== What to work on ==
Copy whichever lines of the data hold the word "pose".

╭──

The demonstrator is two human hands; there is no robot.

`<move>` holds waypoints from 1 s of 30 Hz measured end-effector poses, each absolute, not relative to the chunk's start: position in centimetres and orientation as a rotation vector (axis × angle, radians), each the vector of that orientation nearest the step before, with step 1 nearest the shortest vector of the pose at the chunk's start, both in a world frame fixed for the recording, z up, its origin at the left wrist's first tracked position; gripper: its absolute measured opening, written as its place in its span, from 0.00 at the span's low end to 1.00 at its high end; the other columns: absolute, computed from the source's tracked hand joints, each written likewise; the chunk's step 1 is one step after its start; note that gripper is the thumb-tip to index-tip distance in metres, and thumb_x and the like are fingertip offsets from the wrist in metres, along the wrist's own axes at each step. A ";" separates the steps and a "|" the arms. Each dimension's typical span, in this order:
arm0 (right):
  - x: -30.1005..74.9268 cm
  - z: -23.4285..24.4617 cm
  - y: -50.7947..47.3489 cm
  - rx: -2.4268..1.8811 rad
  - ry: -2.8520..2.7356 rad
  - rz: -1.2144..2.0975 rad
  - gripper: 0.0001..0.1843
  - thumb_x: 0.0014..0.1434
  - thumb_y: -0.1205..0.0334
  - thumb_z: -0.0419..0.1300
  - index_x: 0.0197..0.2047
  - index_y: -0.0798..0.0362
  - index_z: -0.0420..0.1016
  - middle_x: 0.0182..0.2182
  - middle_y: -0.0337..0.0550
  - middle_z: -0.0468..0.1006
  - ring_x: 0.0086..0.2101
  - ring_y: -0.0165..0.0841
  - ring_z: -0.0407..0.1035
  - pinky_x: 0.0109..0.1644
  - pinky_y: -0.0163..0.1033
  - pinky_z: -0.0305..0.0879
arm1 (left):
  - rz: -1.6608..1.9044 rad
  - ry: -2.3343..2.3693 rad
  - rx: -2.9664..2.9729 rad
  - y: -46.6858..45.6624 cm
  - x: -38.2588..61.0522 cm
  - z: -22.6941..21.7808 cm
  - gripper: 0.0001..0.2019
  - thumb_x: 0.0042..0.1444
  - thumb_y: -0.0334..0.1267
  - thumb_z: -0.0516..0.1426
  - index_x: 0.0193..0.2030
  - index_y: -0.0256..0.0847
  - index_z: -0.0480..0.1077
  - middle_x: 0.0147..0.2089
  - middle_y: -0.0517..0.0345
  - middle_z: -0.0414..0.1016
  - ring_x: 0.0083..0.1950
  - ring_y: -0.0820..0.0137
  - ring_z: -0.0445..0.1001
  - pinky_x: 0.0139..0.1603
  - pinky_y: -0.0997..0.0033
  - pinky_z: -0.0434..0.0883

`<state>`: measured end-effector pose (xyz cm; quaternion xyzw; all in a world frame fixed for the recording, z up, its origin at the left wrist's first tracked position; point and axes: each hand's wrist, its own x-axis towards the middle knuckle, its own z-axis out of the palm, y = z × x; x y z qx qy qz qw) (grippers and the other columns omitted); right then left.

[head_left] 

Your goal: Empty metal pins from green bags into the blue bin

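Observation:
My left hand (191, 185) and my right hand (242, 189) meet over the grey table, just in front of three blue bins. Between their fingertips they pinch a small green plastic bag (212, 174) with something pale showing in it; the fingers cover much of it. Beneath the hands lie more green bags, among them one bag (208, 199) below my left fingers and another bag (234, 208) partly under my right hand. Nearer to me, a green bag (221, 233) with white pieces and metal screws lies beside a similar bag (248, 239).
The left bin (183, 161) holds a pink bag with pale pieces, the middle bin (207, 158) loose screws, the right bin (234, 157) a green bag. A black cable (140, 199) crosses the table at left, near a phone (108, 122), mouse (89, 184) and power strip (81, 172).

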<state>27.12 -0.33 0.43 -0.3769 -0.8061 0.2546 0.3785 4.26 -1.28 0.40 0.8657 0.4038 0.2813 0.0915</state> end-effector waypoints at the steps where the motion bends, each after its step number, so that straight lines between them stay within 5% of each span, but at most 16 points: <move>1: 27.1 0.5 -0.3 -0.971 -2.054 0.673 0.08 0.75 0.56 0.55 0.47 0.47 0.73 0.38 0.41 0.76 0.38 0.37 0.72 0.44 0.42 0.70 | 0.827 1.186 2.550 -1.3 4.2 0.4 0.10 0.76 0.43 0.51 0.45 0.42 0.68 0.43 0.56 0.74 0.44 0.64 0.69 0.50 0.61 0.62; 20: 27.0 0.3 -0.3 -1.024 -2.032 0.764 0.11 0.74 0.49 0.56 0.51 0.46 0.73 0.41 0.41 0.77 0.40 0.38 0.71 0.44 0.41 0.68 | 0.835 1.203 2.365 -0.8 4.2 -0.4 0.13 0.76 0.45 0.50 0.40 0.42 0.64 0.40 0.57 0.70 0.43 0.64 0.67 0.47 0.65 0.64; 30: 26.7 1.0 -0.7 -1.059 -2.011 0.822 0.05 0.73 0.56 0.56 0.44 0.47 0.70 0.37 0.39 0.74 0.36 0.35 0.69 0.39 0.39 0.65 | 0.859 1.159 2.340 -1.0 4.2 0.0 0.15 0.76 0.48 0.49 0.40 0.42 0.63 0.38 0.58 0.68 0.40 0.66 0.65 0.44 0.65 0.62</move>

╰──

== Exercise result ==
`<move>` holds waypoints from 1 s of 30 Hz measured end-effector poses, each absolute, not relative to the chunk's start: position in centimetres and orientation as a rotation vector (axis × angle, radians), each the vector of that orientation nearest the step before, with step 1 nearest the shortest vector of the pose at the chunk's start, both in a world frame fixed for the recording, z up, its origin at the left wrist's first tracked position; gripper: its absolute measured opening, written as its place in its span, from 0.00 at the span's low end to 1.00 at its high end; the other columns: absolute, computed from the source's tracked hand joints, each written likewise; the chunk's step 1 is one step after its start; note that gripper is the thumb-tip to index-tip distance in metres, and thumb_x and the like are fingertip offsets from the wrist in metres, along the wrist's own axes at each step. A ";" separates the steps and a "|" the arms. Each dimension's typical span, in this order:
`<state>`: measured end-effector pose (xyz cm; quaternion xyzw; all in a world frame fixed for the recording, z up, its origin at the left wrist's first tracked position; point and axes: each hand's wrist, its own x-axis towards the middle knuckle, its own z-axis out of the palm, y = z × x; x y z qx qy qz qw) (grippers and the other columns omitted); right then left.

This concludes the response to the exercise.